**What is expected**
Would you output all the data exactly as it stands?

**Given data**
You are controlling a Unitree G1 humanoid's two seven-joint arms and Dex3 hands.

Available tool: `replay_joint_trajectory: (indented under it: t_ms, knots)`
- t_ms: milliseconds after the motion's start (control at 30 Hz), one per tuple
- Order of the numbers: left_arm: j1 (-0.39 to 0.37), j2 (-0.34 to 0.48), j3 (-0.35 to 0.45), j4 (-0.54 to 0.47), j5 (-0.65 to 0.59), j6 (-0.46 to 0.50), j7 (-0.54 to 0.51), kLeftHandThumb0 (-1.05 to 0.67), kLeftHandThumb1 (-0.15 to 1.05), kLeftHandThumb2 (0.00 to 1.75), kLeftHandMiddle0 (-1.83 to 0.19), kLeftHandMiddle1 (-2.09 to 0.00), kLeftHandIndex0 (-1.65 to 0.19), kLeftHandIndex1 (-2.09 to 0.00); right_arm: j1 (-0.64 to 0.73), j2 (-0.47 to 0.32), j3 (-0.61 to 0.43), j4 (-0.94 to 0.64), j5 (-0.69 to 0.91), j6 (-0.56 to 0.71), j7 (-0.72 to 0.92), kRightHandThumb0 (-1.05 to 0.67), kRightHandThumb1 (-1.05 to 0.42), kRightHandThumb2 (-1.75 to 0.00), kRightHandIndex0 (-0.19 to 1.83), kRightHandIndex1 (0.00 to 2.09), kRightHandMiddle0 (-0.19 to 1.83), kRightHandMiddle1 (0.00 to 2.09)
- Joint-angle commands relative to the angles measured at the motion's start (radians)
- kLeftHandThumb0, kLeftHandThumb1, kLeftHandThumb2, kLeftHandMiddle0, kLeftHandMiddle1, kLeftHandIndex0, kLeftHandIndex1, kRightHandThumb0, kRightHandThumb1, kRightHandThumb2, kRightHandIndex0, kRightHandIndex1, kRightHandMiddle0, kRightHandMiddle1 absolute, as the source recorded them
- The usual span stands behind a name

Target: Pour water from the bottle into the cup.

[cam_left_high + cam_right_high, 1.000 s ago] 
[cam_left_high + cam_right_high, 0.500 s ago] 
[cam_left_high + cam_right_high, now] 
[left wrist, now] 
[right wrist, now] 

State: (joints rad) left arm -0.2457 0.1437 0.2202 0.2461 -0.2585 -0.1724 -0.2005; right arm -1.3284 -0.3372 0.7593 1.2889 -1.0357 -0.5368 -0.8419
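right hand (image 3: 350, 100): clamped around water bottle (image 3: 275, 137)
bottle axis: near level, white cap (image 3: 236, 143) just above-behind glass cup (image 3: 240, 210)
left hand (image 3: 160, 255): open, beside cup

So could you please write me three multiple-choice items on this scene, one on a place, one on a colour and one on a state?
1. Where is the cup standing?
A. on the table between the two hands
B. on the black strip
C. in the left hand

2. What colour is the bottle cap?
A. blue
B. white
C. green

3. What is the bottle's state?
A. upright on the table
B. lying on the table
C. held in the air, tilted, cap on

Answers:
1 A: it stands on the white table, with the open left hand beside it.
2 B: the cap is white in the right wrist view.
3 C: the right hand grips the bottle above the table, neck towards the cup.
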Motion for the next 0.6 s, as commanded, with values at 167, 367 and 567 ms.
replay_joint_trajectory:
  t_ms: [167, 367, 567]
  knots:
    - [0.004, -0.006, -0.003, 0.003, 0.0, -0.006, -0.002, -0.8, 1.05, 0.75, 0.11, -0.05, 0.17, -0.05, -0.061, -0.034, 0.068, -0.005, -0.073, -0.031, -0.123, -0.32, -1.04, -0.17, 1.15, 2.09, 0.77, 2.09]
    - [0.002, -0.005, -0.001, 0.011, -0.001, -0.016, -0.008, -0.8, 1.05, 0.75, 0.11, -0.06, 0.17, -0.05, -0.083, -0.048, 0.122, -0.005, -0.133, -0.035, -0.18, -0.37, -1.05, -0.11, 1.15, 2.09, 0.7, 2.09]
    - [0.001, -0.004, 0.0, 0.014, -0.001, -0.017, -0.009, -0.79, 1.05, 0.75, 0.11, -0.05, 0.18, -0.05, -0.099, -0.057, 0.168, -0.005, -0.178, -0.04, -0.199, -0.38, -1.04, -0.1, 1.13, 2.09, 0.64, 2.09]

**Response for this exercise**
You are controlling a Unitree G1 humanoid's two seven-joint arms and Dex3 hands.

Available tool: `replay_joint_trajectory: (indented under it: t_ms, knots)`
- t_ms: milliseconds after the motion's start (control at 30 Hz), one per tuple
- Order of the numbers: left_arm: j1 (-0.39 to 0.37), j2 (-0.34 to 0.48), j3 (-0.35 to 0.45), j4 (-0.54 to 0.47), j5 (-0.65 to 0.59), j6 (-0.46 to 0.50), j7 (-0.54 to 0.51), kLeftHandThumb0 (-1.05 to 0.67), kLeftHandThumb1 (-0.15 to 1.05), kLeftHandThumb2 (0.00 to 1.75), kLeftHandMiddle0 (-1.83 to 0.19), kLeftHandMiddle1 (-2.09 to 0.00), kLeftHandIndex0 (-1.65 to 0.19), kLeftHandIndex1 (-2.09 to 0.00); right_arm: j1 (-0.64 to 0.73), j2 (-0.47 to 0.32), j3 (-0.61 to 0.43), j4 (-0.94 to 0.64), j5 (-0.69 to 0.91), j6 (-0.56 to 0.71), j7 (-0.72 to 0.92), kRightHandThumb0 (-1.05 to 0.67), kRightHandThumb1 (-1.05 to 0.42), kRightHandThumb2 (-1.75 to 0.00), kRightHandIndex0 (-0.19 to 1.83), kRightHandIndex1 (0.00 to 2.09), kRightHandMiddle0 (-0.19 to 1.83), kRightHandMiddle1 (0.00 to 2.09)
- Joint-angle commands relative to the angles measured at the motion's start (radians)
- kLeftHandThumb0, kLeftHandThumb1, kLeftHandThumb2, kLeftHandMiddle0, kLeftHandMiddle1, kLeftHandIndex0, kLeftHandIndex1, kRightHandThumb0, kRightHandThumb1, kRightHandThumb2, kRightHandIndex0, kRightHandIndex1, kRightHandMiddle0, kRightHandMiddle1 absolute, as the source recorded them
- The usual span stands behind a name

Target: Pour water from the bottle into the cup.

[cam_left_high + cam_right_high, 1.000 s ago] 
[cam_left_high + cam_right_high, 0.500 s ago] 
[cam_left_high + cam_right_high, now] 
[left wrist, now] 
[right wrist, now] 

State: (joints rad) left arm -0.2457 0.1437 0.2202 0.2461 -0.2585 -0.1724 -0.2005; right arm -1.3284 -0.3372 0.7593 1.2889 -1.0357 -0.5368 -0.8419
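right hand (image 3: 350, 100): clamped around water bottle (image 3: 275, 137)
bottle axis: near level, white cap (image 3: 236, 143) just above-behind glass cup (image 3: 240, 210)
left hand (image 3: 160, 255): open, beside cup

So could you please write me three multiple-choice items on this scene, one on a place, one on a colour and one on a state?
1. Where is the cup standing?
A. on the table between the two hands
B. on the black strip
C. in the left hand

2. What colour is the bottle cap?
A. blue
B. white
C. green

3. What is the bottle's state?
A. upright on the table
B. lying on the table
C. held in the air, tilted, cap on

Answers:
1 A: it stands on the white table, with the open left hand beside it.
2 B: the cap is white in the right wrist view.
3 C: the right hand grips the bottle above the table, neck towards the cup.
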Motion for the next 0.6 s, as commanded, with values at 167, 367 and 567 ms.
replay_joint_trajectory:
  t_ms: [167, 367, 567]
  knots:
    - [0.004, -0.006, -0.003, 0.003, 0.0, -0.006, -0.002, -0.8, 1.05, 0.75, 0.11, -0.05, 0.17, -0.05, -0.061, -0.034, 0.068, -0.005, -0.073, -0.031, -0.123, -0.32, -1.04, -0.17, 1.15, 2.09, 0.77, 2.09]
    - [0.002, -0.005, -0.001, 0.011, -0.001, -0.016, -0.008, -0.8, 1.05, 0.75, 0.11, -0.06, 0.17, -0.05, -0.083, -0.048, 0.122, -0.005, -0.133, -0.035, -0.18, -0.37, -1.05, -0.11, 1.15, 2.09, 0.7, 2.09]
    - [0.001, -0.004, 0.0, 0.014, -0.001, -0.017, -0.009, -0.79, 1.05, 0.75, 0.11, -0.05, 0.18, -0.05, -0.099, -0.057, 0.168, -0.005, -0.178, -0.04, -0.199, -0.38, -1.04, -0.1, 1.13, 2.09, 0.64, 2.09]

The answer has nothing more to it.